BEGIN

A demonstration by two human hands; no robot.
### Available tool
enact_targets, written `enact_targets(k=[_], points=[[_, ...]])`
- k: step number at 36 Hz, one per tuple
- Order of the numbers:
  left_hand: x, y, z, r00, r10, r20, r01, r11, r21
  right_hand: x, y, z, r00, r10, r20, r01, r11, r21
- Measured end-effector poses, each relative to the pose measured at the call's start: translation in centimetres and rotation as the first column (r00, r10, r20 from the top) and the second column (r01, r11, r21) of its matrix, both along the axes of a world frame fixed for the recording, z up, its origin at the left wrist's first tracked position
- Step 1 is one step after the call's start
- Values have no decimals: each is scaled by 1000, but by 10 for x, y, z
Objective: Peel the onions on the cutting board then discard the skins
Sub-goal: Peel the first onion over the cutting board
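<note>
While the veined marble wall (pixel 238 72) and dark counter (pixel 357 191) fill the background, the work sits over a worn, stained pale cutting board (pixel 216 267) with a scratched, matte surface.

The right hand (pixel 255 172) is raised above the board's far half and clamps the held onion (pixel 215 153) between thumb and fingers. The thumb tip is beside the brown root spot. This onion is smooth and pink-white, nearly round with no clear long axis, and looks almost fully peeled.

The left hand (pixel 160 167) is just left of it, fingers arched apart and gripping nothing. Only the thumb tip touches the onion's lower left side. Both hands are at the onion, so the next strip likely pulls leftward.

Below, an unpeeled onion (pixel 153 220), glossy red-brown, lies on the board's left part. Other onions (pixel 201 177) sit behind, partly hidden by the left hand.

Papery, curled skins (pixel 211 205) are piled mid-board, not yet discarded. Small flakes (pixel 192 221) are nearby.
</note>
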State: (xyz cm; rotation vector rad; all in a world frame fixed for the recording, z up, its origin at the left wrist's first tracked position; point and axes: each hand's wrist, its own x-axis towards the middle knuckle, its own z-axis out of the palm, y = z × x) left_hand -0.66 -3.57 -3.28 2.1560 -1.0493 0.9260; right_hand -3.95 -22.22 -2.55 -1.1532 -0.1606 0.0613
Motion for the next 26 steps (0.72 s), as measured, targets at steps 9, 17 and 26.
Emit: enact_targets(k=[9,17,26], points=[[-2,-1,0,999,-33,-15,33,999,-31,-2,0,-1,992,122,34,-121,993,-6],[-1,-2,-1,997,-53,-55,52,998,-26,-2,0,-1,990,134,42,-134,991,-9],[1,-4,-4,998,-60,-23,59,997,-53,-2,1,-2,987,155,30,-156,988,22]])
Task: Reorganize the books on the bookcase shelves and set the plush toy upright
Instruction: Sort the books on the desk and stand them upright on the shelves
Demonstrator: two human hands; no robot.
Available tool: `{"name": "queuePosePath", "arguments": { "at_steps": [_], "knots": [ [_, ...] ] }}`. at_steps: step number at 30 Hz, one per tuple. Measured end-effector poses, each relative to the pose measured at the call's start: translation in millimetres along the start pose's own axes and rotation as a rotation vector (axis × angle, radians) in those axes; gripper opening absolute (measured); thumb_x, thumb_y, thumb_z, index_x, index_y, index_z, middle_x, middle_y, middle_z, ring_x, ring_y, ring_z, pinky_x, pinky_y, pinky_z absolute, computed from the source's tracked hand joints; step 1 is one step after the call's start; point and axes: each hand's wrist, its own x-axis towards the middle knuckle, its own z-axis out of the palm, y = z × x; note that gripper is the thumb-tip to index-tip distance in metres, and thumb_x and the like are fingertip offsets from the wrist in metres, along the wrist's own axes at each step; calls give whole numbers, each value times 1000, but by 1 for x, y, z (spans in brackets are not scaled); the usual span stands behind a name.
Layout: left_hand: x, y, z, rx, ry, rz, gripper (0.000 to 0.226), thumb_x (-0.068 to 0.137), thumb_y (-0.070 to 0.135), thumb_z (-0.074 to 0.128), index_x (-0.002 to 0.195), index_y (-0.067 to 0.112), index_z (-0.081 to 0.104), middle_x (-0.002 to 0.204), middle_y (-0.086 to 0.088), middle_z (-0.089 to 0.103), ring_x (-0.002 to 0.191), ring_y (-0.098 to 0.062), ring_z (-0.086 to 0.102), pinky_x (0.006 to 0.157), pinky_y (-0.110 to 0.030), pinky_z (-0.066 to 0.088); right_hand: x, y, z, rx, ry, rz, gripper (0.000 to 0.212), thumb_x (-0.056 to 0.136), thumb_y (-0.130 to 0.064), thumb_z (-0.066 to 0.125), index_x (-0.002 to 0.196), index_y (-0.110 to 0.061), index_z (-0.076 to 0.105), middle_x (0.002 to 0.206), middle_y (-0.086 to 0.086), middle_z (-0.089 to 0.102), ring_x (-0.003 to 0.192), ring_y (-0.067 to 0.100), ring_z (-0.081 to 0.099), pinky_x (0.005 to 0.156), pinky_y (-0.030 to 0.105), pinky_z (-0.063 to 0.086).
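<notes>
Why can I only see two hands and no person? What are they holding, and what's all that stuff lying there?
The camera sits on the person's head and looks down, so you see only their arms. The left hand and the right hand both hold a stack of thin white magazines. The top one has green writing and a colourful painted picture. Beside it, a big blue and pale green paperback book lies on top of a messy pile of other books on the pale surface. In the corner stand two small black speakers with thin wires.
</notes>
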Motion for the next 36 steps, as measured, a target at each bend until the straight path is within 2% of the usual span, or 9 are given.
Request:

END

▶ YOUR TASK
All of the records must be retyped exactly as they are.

▶ SOLUTION TO THIS PROBLEM
A demonstration by two human hands; no robot.
### Available tool
enact_targets, written `enact_targets(k=[_], points=[[_, ...]])`
- k: step number at 36 Hz, one per tuple
- Order of the numbers:
  left_hand: x, y, z, r00, r10, r20, r01, r11, r21
  right_hand: x, y, z, r00, r10, r20, r01, r11, r21
- Measured end-effector poses, each relative to the pose measured at the call's start: translation in centimetres and rotation as the first column (r00, r10, r20 from the top) and the second column (r01, r11, r21) of its matrix, both along the axes of a world frame fixed for the recording, z up, its origin at the left wrist's first tracked position
- Step 1 is one step after the call's start
- Values have no decimals: each is scaled by 1000, but by 10 for x, y, z
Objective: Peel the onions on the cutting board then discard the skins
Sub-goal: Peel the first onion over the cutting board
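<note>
While the veined marble wall (pixel 238 72) and dark counter (pixel 357 191) fill the background, the work sits over a worn, stained pale cutting board (pixel 216 267) with a scratched, matte surface.

The right hand (pixel 255 172) is raised above the board's far half and clamps the held onion (pixel 215 153) between thumb and fingers. The thumb tip is beside the brown root spot. This onion is smooth and pink-white, nearly round with no clear long axis, and looks almost fully peeled.

The left hand (pixel 160 167) is just left of it, fingers arched apart and gripping nothing. Only the thumb tip touches the onion's lower left side. Both hands are at the onion, so the next strip likely pulls leftward.

Below, an unpeeled onion (pixel 153 220), glossy red-brown, lies on the board's left part. Other onions (pixel 201 177) sit behind, partly hidden by the left hand.

Papery, curled skins (pixel 211 205) are piled mid-board, not yet discarded. Small flakes (pixel 192 221) are nearby.
</note>
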State: (xyz cm; rotation vector rad; all in a world frame fixed for the recording, z up, its origin at the left wrist's first tracked position; point and axes: each hand's wrist, its own x-axis towards the middle knuckle, its own z-axis out of the palm, y = z × x) left_hand -0.66 -3.57 -3.28 2.1560 -1.0493 0.9260; right_hand -3.95 -22.22 -2.55 -1.1532 -0.1606 0.0613
Motion for the next 26 steps (0.72 s), as measured, targets at steps 9, 17 and 26.
Emit: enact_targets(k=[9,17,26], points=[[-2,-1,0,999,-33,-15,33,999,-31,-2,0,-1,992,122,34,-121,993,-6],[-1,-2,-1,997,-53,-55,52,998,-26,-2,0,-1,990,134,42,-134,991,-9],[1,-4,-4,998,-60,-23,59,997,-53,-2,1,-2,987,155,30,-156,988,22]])
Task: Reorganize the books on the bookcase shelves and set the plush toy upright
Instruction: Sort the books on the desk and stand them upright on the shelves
Demonstrator: two human hands; no robot.
Available tool: `{"name": "queuePosePath", "arguments": { "at_steps": [_], "knots": [ [_, ...] ] }}`. at_steps: step number at 30 Hz, one per tuple. Measured end-effector poses, each relative to the pose measured at the call's start: translation in millimetres along the start pose's own axes and rotation as a rotation vector (axis × angle, radians) in those axes; gripper opening absolute (measured); thumb_x, thumb_y, thumb_z, index_x, index_y, index_z, middle_x, middle_y, middle_z, ring_x, ring_y, ring_z, pinky_x, pinky_y, pinky_z absolute, computed from the source's tracked hand joints; step 1 is one step after the call's start; point and axes: each hand's wrist, its own x-axis towards the middle knuckle, its own z-axis out of the palm, y = z × x; note that gripper is the thumb-tip to index-tip distance in metres, and thumb_x and the like are fingertip offsets from the wrist in metres, along the wrist's own axes at each step; calls give whole numbers, each value times 1000, but by 1 for x, y, z (spans in brackets are not scaled); the usual span stands behind a name.
Layout: left_hand: x, y, z, rx, ry, rz, gripper (0.000 to 0.226), thumb_x (-0.068 to 0.137), thumb_y (-0.070 to 0.135), thumb_z (-0.074 to 0.128), index_x (-0.002 to 0.195), index_y (-0.067 to 0.112), index_z (-0.081 to 0.104), middle_x (-0.002 to 0.204), middle_y (-0.086 to 0.088), middle_z (-0.089 to 0.103), ring_x (-0.002 to 0.191), ring_y (-0.098 to 0.062), ring_z (-0.086 to 0.102), pinky_x (0.006 to 0.157), pinky_y (-0.110 to 0.030), pinky_z (-0.066 to 0.088); right_hand: x, y, z, rx, ry, rz, gripper (0.000 to 0.212), thumb_x (-0.056 to 0.136), thumb_y (-0.130 to 0.064), thumb_z (-0.066 to 0.125), index_x (-0.002 to 0.196), index_y (-0.110 to 0.061), index_z (-0.076 to 0.105), middle_x (0.002 to 0.206), middle_y (-0.086 to 0.086), middle_z (-0.089 to 0.102), ring_x (-0.003 to 0.192), ring_y (-0.067 to 0.100), ring_z (-0.081 to 0.099), pinky_x (0.005 to 0.156), pinky_y (-0.030 to 0.105), pinky_z (-0.063 to 0.086).
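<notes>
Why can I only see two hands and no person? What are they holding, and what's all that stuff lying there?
The camera sits on the person's head and looks down, so you see only their arms. The left hand and the right hand both hold a stack of thin white magazines. The top one has green writing and a colourful painted picture. Beside it, a big blue and pale green paperback book lies on top of a messy pile of other books on the pale surface. In the corner stand two small black speakers with thin wires.
</notes>
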Motion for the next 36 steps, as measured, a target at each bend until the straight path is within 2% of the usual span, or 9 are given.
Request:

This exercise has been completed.